You can also see a simple query window when you open the browser

opa is used as a library for go

OPA can be embedded in Go programs as a library. The easiest way to embed OPA as a library is to import the github.com/open-policy-agent/opa/rego package. The rego.New function is used to create an object that can be prepared or evaluated, and PrepareForEval() to obtain an executable query.

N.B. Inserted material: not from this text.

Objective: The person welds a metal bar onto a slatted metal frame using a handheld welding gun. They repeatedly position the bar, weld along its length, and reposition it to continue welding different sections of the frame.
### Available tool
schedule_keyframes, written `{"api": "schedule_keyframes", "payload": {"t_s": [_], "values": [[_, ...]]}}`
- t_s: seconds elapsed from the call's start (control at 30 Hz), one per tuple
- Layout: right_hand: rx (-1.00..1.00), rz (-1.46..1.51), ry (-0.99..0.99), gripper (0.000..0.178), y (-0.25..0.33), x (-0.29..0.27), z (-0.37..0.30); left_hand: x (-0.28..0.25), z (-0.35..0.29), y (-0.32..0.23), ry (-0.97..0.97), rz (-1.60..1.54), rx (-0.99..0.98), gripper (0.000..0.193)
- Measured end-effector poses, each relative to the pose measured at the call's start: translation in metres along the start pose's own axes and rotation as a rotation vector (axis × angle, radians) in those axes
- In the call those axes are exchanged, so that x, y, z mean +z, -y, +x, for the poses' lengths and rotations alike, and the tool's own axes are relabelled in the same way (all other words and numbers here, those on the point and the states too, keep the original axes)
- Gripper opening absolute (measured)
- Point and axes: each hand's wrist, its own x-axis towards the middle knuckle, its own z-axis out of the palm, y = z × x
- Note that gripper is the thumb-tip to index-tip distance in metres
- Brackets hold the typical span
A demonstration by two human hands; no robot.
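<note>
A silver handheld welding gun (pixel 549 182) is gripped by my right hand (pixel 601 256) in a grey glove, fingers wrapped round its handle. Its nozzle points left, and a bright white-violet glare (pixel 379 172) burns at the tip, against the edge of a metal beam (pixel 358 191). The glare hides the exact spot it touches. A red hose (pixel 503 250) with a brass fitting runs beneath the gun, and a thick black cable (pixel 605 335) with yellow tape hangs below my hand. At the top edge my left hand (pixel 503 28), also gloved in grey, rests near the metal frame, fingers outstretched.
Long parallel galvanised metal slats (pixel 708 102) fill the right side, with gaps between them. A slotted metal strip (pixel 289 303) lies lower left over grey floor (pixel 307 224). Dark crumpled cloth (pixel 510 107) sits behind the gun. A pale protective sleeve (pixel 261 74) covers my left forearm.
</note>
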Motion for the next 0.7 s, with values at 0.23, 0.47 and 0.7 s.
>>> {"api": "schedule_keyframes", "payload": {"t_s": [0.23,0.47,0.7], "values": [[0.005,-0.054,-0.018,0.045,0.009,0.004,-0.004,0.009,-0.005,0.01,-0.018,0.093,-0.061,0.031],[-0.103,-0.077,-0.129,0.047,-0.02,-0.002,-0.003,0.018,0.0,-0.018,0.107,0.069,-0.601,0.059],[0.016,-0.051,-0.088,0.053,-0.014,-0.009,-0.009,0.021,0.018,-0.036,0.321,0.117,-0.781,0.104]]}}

The following is a simple example:

• Directory Structure

➜  opa tree 
.
├── data
├── go.mod
├── go.sum
├── input.json
├── k8s-label.rego
└── main.go

1 directory, 5 files

• Policy file

The policy file here is to verify whether the label named domain is included in INPUT, and whether the label starts moelove-

package kubernetes.validating.existence

deny[msg] {
    not input.request.object.metadata.labels.domain
    msg := "Every resource must have a domain label"
}


deny[msg] {
    value := input.request.object.metadata.labels.domain
    not startswith(value, "moelove-")
    msg := sprintf("domain label must start with `moelove-`; found `%v`", [value])
}

• INPUT file, take Kubernetes' AdmissionReview as an example

{
    "kind": "AdmissionReview",
    "request": {
        "kind": {
            "kind": "Pod",
            "version": "v1"
        },
        "object": {
            "metadata": {
                "name": "myapp",
                "labels": {
                    "domain": "opa"
                }
            },
            "spec": {
                "containers": [
                    {
                        "image": "alpine",
                        "name": "alpine"
                    }
                ]
            }
        }
    }
}

• main.go file

package main

import (
    "context"
    "encoding/json"
    "fmt"
    "log"
    "os"

    "github.com/open-policy-agent/opa/rego"
)

func main() {

    ctx := context.Background()

    // Construct a Rego object that can be prepared or evaluated.
    r := rego.New(
        rego.Query(os.Args[2]),
        rego.Load([]string{os.Args[1]}, nil))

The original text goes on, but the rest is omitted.